The few points we have drawn attention to in this imperfect little sketch are enough to show how unphonetic and illogical is our English spelling. Many of the eccentricities of our orthography, according to Skeat, have resulted from the futile attempts of pedants in the sixteenth century to make English spelling etymological and to make it conform to the classics, from which a vast multitude of words had been introduced into our speech.

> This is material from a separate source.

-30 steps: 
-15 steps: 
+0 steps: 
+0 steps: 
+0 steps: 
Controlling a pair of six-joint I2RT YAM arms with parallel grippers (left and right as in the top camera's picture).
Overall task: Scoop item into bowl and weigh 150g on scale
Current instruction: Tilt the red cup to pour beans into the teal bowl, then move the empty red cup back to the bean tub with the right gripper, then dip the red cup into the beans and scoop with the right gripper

These conscious attempts at etymological spelling gave rise to endless confusion and disorder. But other causes, such as analogy and mere caprice, also contributed to this end. Thus we are to explain the writing of the word female, for example. This word, coming from the Latin femella through the French femelle into English, was originally written femelle and would probably have retained this form to the present time. But because of a fancied connection with the word male, the spelling was changed to female. In a similar manner is to be explained the spelling of numerous other words in our language which seem perfectly natural and logical on first blush.